README_dataset_description.txt

Dataset title
Syntactic profiles of large language models in Spanish academic discourse

Authors
[Author name]
[Institutional affiliation]

Repository
Harvard Dataverse

1. Overview
This dataset contains syntactic metrics extracted from a corpus of Spanish academic texts generated by three large language models (LLMs): ChatGPT, Claude, and Gemini. The dataset was created to examine whether different LLM architectures produce distinguishable syntactic profiles when generating academic discourse in Spanish.

The dataset includes structural and syntactic features derived from dependency parsing using the Universal Dependencies (UD) framework.

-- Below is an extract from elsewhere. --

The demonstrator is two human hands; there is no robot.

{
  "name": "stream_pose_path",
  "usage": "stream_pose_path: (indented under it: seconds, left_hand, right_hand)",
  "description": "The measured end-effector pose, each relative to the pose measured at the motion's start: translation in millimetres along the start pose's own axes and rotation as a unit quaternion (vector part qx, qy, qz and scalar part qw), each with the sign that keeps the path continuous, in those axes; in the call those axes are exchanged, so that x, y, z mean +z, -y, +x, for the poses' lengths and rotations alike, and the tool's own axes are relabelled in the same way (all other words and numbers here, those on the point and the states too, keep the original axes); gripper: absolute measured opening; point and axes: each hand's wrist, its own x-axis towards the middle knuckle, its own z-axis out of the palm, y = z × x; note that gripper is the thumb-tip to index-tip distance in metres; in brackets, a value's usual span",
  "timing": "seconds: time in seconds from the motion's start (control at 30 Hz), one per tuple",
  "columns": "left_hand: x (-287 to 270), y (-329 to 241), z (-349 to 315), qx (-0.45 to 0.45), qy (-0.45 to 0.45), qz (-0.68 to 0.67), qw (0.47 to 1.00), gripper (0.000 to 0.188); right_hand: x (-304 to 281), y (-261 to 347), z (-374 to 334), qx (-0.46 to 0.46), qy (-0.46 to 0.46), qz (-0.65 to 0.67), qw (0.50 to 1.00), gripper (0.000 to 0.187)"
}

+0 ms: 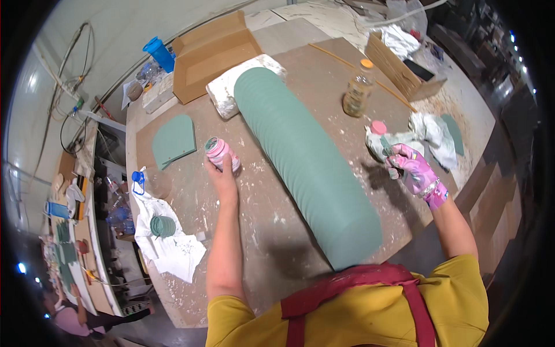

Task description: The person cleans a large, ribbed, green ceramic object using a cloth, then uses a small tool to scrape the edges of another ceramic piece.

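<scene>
My bare left hand (224,168) is wrapped round a small pink-labelled jar (217,148), whose open mouth shows green inside. In a pink and purple patterned glove, my right hand (415,171) is closed, fingertips pinched on a small green-smeared piece (386,147) whose kind I cannot make out. Between my arms lies a long green ribbed cylinder (303,156), its far end on a white, plaster-spotted block (222,95). Near my right fingers are a round pink lid (378,127) and a crumpled, green-stained white cloth (432,136).
A flat green rounded panel (175,140) lies left of the jar. Beside it, a green ribbed cup-like piece (163,226) sits on white cloth (173,257). An orange-capped bottle (357,89), a thin stick (341,56), an open cardboard box (214,58) and a blue cup (159,55) stand farther back.
</scene>
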Motion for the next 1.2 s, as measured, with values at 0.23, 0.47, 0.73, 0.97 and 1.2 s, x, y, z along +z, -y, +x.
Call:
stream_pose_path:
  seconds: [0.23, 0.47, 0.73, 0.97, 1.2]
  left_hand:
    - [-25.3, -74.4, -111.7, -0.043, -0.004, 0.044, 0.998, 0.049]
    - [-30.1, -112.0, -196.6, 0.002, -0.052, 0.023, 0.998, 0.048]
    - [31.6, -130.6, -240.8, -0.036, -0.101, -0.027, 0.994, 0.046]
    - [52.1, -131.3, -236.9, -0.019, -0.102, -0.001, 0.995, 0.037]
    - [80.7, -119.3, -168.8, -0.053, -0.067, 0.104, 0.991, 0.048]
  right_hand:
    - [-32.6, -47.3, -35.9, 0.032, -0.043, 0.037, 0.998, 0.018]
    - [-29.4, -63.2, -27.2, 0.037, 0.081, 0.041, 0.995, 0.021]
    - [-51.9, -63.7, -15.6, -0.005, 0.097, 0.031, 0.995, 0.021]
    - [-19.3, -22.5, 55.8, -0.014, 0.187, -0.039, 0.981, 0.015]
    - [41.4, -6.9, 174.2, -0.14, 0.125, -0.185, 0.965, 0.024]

These features were extracted automatically through a reproducible computational pipeline implemented in Python.

All data included in this repository are fully de‑identified and contain no personal or sensitive information.

2. Corpus description
The corpus consists of academic-style responses generated by three large language models:

- ChatGPT
- Claude
- Gemini

Each response corresponds to an independent text generated under controlled prompting conditions designed to elicit academic discourse in Spanish.

Each row in the dataset corresponds to one generated text and each column represents a structural or syntactic metric extracted from the text.

3. Linguistic processing pipeline
The linguistic processing pipeline was implemented in Python using the Stanza natural language processing library, which provides neural models for tokenization, part‑of‑speech tagging, and dependency parsing.

The analysis relies on the Universal Dependencies (UD) annotation framework.

Processing steps included:
1. Text tokenization
2. Sentence segmentation
3. Morphosyntactic tagging
4. Dependency parsing
5. Extraction of syntactic relations

The following dependency relations were extracted:

ccomp – finite clausal complements
xcomp – open clausal complements without explicit subjects
advcl – adverbial subordinate clauses
acl:relcl – relative clauses modifying noun phrases
cc – coordinating conjunction markers
conj – coordinated clause elements

All syntactic relations were normalized as occurrences per 1000 tokens to ensure comparability across texts of different lengths.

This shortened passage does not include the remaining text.